Directions: Retype all of the data shown below, keeping every character the same.

── Data for review

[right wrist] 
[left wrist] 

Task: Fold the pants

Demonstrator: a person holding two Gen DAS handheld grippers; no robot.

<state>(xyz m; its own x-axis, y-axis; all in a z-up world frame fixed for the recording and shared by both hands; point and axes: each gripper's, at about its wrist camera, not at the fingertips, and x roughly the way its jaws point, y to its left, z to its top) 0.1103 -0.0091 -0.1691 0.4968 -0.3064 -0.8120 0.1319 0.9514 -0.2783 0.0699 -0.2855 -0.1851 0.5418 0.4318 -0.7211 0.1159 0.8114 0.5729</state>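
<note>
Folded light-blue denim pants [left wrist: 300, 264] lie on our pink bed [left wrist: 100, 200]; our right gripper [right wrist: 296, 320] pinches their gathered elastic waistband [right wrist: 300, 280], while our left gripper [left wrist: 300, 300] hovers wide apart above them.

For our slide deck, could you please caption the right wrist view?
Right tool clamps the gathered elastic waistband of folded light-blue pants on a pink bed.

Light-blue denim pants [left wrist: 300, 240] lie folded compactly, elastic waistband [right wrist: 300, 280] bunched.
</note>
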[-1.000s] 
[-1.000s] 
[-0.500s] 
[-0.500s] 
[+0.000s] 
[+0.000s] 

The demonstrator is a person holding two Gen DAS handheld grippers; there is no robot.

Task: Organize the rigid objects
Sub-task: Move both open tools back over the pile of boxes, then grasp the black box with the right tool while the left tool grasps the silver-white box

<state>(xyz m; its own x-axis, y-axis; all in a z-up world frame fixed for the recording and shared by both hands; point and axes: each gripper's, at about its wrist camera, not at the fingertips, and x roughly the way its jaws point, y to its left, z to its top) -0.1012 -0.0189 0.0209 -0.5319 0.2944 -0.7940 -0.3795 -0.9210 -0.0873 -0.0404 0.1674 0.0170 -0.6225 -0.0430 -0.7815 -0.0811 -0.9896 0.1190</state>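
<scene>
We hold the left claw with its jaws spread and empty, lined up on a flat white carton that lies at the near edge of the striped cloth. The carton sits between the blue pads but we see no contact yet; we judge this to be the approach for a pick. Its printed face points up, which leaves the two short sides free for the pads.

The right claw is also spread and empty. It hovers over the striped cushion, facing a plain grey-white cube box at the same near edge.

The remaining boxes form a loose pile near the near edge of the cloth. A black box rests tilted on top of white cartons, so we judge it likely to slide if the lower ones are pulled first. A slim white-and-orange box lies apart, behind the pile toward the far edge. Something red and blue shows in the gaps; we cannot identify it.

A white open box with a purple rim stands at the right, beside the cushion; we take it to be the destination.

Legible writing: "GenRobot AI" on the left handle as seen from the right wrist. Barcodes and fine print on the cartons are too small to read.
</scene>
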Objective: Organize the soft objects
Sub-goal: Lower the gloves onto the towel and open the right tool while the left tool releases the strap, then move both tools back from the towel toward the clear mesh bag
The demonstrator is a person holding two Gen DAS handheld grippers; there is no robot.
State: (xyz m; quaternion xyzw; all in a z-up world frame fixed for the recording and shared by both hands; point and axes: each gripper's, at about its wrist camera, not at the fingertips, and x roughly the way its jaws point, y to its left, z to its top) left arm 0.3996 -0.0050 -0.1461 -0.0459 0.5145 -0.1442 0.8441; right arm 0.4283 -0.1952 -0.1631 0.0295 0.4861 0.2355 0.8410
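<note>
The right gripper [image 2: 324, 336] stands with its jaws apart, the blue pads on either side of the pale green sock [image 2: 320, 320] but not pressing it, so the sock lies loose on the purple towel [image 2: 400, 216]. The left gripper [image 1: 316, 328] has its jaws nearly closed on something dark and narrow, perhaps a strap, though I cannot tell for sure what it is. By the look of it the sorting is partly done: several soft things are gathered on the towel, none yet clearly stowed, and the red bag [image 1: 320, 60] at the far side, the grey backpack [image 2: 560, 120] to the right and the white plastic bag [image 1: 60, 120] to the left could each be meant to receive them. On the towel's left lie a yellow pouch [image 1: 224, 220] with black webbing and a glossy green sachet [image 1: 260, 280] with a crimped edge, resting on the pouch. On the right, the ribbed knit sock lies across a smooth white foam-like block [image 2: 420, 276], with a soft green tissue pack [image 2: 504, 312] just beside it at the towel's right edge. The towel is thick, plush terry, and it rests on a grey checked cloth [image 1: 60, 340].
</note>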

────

Solution to the exercise:
[right wrist] 
[left wrist] 

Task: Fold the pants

Demonstrator: a person holding two Gen DAS handheld grippers; no robot.

<state>(xyz m; its own x-axis, y-axis; all in a z-up world frame fixed for the recording and shared by both hands; point and axes: each gripper's, at about its wrist camera, not at the fingertips, and x roughly the way its jaws point, y to its left, z to its top) 0.1103 -0.0091 -0.1691 0.4968 -0.3064 -0.8120 0.1319 0.9514 -0.2783 0.0699 -0.2855 -0.1851 0.5418 0.4318 -0.7211 0.1159 0.8114 0.5729</state>
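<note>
Folded light-blue denim pants [left wrist: 300, 264] lie on our pink bed [left wrist: 100, 200]; our right gripper [right wrist: 296, 320] pinches their gathered elastic waistband [right wrist: 300, 280], while our left gripper [left wrist: 300, 300] hovers wide apart above them.

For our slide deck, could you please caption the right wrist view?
Right tool clamps the gathered elastic waistband of folded light-blue pants on a pink bed.

Light-blue denim pants [left wrist: 300, 240] lie folded compactly, elastic waistband [right wrist: 300, 280] bunched.
</note>
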[-1.000s] 
[-1.000s] 
[-0.500s] 
[-0.500s] 
[+0.000s] 
[+0.000s] 

The demonstrator is a person holding two Gen DAS handheld grippers; there is no robot.

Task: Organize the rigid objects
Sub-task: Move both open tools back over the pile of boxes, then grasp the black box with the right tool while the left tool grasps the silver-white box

<state>(xyz m; its own x-axis, y-axis; all in a z-up world frame fixed for the recording and shared by both hands; point and axes: each gripper's, at about its wrist camera, not at the fingertips, and x roughly the way its jaws point, y to its left, z to its top) -0.1012 -0.0189 0.0209 -0.5319 0.2944 -0.7940 -0.3795 -0.9210 -0.0873 -0.0404 0.1674 0.0170 -0.6225 -0.0430 -0.7815 -0.0811 -0.9896 0.1190</state>
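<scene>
We hold the left claw with its jaws spread and empty, lined up on a flat white carton that lies at the near edge of the striped cloth. The carton sits between the blue pads but we see no contact yet; we judge this to be the approach for a pick. Its printed face points up, which leaves the two short sides free for the pads.

The right claw is also spread and empty. It hovers over the striped cushion, facing a plain grey-white cube box at the same near edge.

The remaining boxes form a loose pile near the near edge of the cloth. A black box rests tilted on top of white cartons, so we judge it likely to slide if the lower ones are pulled first. A slim white-and-orange box lies apart, behind the pile toward the far edge. Something red and blue shows in the gaps; we cannot identify it.

A white open box with a purple rim stands at the right, beside the cushion; we take it to be the destination.

Legible writing: "GenRobot AI" on the left handle as seen from the right wrist. Barcodes and fine print on the cartons are too small to read.
</scene>
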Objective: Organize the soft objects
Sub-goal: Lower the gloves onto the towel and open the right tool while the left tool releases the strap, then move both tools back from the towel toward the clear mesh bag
The demonstrator is a person holding two Gen DAS handheld grippers; there is no robot.
State: (xyz m; quaternion xyzw; all in a z-up world frame fixed for the recording and shared by both hands; point and axes: each gripper's, at about its wrist camera, not at the fingertips, and x roughly the way its jaws point, y to its left, z to its top) left arm 0.3996 -0.0050 -0.1461 -0.0459 0.5145 -0.1442 0.8441; right arm 0.4283 -0.1952 -0.1631 0.0295 0.4861 0.2355 0.8410
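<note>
The right gripper [image 2: 324, 336] stands with its jaws apart, the blue pads on either side of the pale green sock [image 2: 320, 320] but not pressing it, so the sock lies loose on the purple towel [image 2: 400, 216]. The left gripper [image 1: 316, 328] has its jaws nearly closed on something dark and narrow, perhaps a strap, though I cannot tell for sure what it is. By the look of it the sorting is partly done: several soft things are gathered on the towel, none yet clearly stowed, and the red bag [image 1: 320, 60] at the far side, the grey backpack [image 2: 560, 120] to the right and the white plastic bag [image 1: 60, 120] to the left could each be meant to receive them. On the towel's left lie a yellow pouch [image 1: 224, 220] with black webbing and a glossy green sachet [image 1: 260, 280] with a crimped edge, resting on the pouch. On the right, the ribbed knit sock lies across a smooth white foam-like block [image 2: 420, 276], with a soft green tissue pack [image 2: 504, 312] just beside it at the towel's right edge. The towel is thick, plush terry, and it rests on a grey checked cloth [image 1: 60, 340].
</note>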

What is written here forms the complete answer.